The snowy set the AT-ATs called home proved somewhat easier to create. First off, that’s not snow — it’s baking soda. To use anything else would have proven problematic under the hot studio lights. Intricate matte paintings depicting Hoth’s cold blue skies — along with the rotoscoping in of live-action elements from on location in Norway and on Elstree Studios’ England-based soundstages — helped further sell the illusion of the Rebels engaging Imperial troopers in a WWII-level onslaught.
Johnston, Murren, and Tippett are the sequence’s key architects and true heroes. Shooting models for the tauntauns, vehicles, and characters against painted backgrounds saved the production valuable time and provided it with techniques that future films in the series would use to bring their spectacles to the big screen. Their ingenuity not only helped pull off an all-timer of a set-piece, but also changed the way similar blockbusters were made.

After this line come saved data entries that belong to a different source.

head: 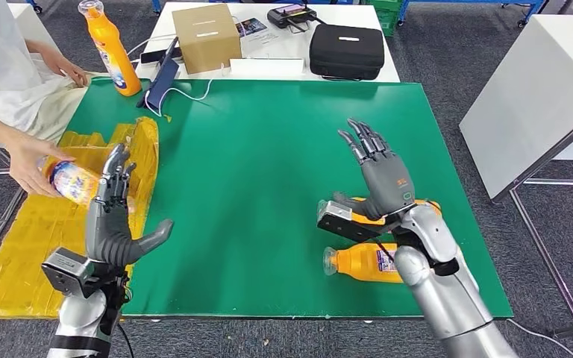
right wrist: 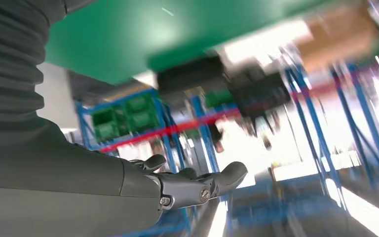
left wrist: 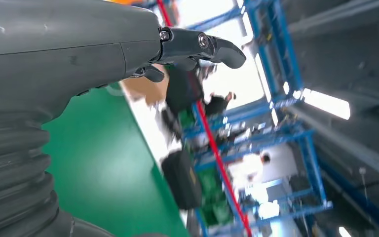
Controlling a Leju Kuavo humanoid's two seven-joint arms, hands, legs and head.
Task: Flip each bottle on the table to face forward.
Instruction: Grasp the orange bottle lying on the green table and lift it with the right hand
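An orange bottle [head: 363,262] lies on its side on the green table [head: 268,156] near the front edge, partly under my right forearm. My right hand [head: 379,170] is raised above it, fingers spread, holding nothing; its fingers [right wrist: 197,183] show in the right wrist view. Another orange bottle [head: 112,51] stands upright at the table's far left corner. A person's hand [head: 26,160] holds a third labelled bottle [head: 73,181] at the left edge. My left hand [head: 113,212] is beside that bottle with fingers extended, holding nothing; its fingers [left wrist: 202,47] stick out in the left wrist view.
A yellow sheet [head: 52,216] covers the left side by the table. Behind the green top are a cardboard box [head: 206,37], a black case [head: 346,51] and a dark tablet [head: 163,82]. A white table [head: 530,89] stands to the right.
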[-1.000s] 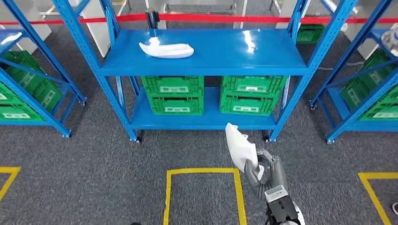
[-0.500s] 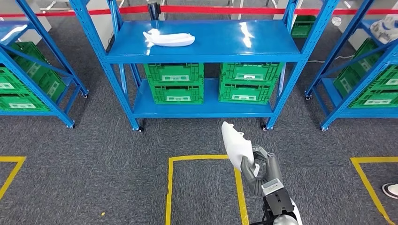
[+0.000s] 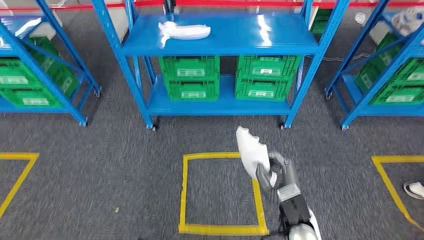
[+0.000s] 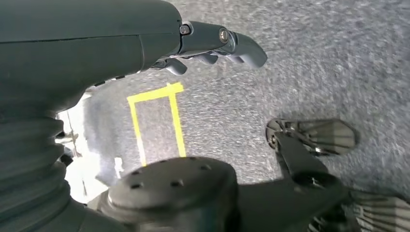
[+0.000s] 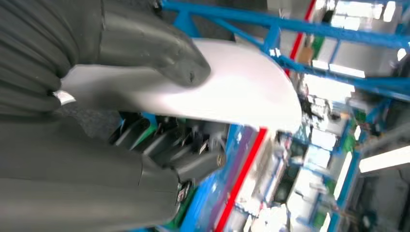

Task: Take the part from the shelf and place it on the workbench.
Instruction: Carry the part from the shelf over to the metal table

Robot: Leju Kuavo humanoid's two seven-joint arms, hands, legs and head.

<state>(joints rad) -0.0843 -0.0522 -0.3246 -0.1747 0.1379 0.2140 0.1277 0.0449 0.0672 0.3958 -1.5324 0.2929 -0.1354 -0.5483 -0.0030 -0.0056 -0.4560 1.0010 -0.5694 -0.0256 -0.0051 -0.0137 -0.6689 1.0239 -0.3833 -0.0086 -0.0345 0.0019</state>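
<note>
Grey carpet [image 3: 115, 165] floor marked with yellow tape square [image 3: 220, 192]. Right hand [image 3: 275, 175] raised at near right, gripping white part [image 3: 251, 152] upright between thumb and fingers, above the square's right edge. Left hand [image 4: 212, 46] hangs over the floor, fingers curled in on nothing. Far: blue shelf [image 3: 220, 42] with second white part [image 3: 184, 32] on top, green crates [image 3: 227, 77] below; open carpet between

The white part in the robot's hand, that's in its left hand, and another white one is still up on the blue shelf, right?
Not quite: its right hand holds the white part, as the head view shows. The other white part does lie on the blue shelf.
</note>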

Despite the tricks of the trade used to re-create a snowy landscape that didn’t require real snow, the team’s use of substitutions for the real thing was vital to their mandate to invest the sequence with its verisimilitude. Murren says the staccato motion of the AT-ATs was intentional, as it approximates how such a massive armored vehicle would move in the middle of such an epic battle. This level of detail, coupled with the film’s devotion to making that galaxy far, far away feel real, is largely why the sequence still resonates for fans.
If it’s your millionth time rewatching it, you still do so with child-like awe. If it’s your first, then you may find yourself asking why no modern Star Wars movie, with all the costly CG tools at their disposal, has yet to come close to pulling off a scene like this.
Hoth’s wintery battle was as much of a struggle on the real stage as it was for the fictional characters fighting it. And that’s part of its charm, its legacy — one we will be studying and celebrating for at least another 40 years.